All of lore.kernel.org
 help / color / mirror / Atom feed
From: Ronny Meeus <ronny.meeus@gmail.com>
To: Philippe Gerum <rpm@xenomai.org>
Cc: Jan Kiszka <jan.kiszka@siemens.com>, xenomai@xenomai.org
Subject: Re: race in timerobj
Date: Fri, 4 Dec 2020 11:41:34 +0100	[thread overview]
Message-ID: <CAMJ=MEc-Vs-pGXgzjxpM9m6BYMFvAHctm=bafHtmtXwsSf97Pg@mail.gmail.com> (raw)
In-Reply-To: <878sah7hyu.fsf@xenomai.org>

Op di 1 dec. 2020 om 14:51 schreef Philippe Gerum <rpm@xenomai.org>:
>
>
> Ronny Meeus via Xenomai <xenomai@xenomai.org> writes:
>
> > Op di 1 dec. 2020 om 12:06 schreef Jan Kiszka <jan.kiszka@siemens.com>:
> >>
> >> On 01.12.20 11:26, Ronny Meeus via Xenomai wrote:
> >> > Hello Xenomai community,
> >> >
> >> > it looks like we have a race condition in the timer object handling.
> >> > The scope of the below mentioned issue is the alarm interface of the
> >> > alchemy skin:
> >> > int rt_alarm_start(RT_ALARM *alarm, RTIME value, RTIME interval)
> >> >
> >> > The documentation mentions that this start can be called also on an
> >> > already running timer:
> >> > "This service overrides any previous setup of the expiry date and
> >> > reload interval for the given alarm."
> >> >
> >> > In the timer server code (see file lib/copperplate/timerobj.c):
> >> > static void *timerobj_server (void *arg))
> >> > I see the timer being re-inserted in the timeout list in case of a
> >> > periodic timer.
> >> >
> >> > write_lock_nocancel(&svlock);
> >> > ...
> >> > if (interval.tv_sec > 0 || interval.tv_nsec > 0) {
> >> >   timespec_add(&tmobj->itspec.it_value, &value, &interval);
> >> >   timerobj_enqueue(tmobj);
> >> > }
> >> > write_unlock(&svlock);
> >> > tmobj->handler(tmobj);
> >> > write_lock_nocancel(&svlock);
> >> > }
> >> >
> >> > This re-insert is done with the svlock taken but the timer specific
> >> > lock is not taken.
> >> >
> >> > In the start on the other hand I see:
> >> >
> >> > int timerobj_start(struct timerobj *tmobj,
> >> >   void (*handler)(struct timerobj *tmobj),
> >> >   struct itimerspec *it) /* lock held, dropped */
> >> > {
> >> > tmobj->handler = handler;
> >> > tmobj->itspec = *it;
> >> > ...
> >> > write_lock_nocancel(&svlock);
> >> >
> >> > So the itspec is updated with only the timerobj lock taken.
> >> > If the timeout value is changed via the timerobj_start while the timer is
> >> > under processing by the timer server, we can enter an endless loop (at
> >> > least that is what we see sporadically)
> >> >
> >> > Does this make sense?
> >>
> >> Yes, at least to me.
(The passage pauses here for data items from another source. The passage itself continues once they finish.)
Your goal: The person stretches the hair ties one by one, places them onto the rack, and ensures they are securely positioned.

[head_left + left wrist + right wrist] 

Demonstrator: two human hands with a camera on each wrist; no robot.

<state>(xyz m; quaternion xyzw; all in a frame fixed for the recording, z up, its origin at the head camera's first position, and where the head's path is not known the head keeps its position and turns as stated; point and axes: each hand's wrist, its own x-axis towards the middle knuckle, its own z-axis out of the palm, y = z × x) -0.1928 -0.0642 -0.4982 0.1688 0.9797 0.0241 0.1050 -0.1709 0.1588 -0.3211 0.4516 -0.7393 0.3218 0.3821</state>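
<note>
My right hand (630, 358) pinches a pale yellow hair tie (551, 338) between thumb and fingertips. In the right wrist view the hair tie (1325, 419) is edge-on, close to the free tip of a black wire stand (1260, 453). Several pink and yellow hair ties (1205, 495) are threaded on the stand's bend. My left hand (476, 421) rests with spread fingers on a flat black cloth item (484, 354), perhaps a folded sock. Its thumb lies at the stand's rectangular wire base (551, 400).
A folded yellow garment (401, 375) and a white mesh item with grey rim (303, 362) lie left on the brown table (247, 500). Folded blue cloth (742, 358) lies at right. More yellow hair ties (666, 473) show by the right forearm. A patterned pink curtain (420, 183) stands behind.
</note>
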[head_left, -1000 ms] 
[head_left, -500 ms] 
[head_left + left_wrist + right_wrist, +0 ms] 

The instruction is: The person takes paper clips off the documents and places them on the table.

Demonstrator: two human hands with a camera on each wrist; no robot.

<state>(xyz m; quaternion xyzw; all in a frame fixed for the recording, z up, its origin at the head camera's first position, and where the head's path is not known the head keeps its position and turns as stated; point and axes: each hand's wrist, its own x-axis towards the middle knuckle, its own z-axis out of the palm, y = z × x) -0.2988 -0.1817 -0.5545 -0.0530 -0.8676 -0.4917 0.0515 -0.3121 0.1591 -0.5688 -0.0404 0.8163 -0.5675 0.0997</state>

Patch welcome.
> >
> > Jan,
> >
> > this is the patch we are currently testing with (note that the line numbers
> > might not match since we are not at the latest revision).
> >
> > diff --git a/lib/copperplate/timerobj.c b/lib/copperplate/timerobj.c
> > --- a/lib/copperplate/timerobj.c
> > +++ b/lib/copperplate/timerobj.c
> > @@ -165,7 +165,8 @@ static void *timerobj_server(void *arg)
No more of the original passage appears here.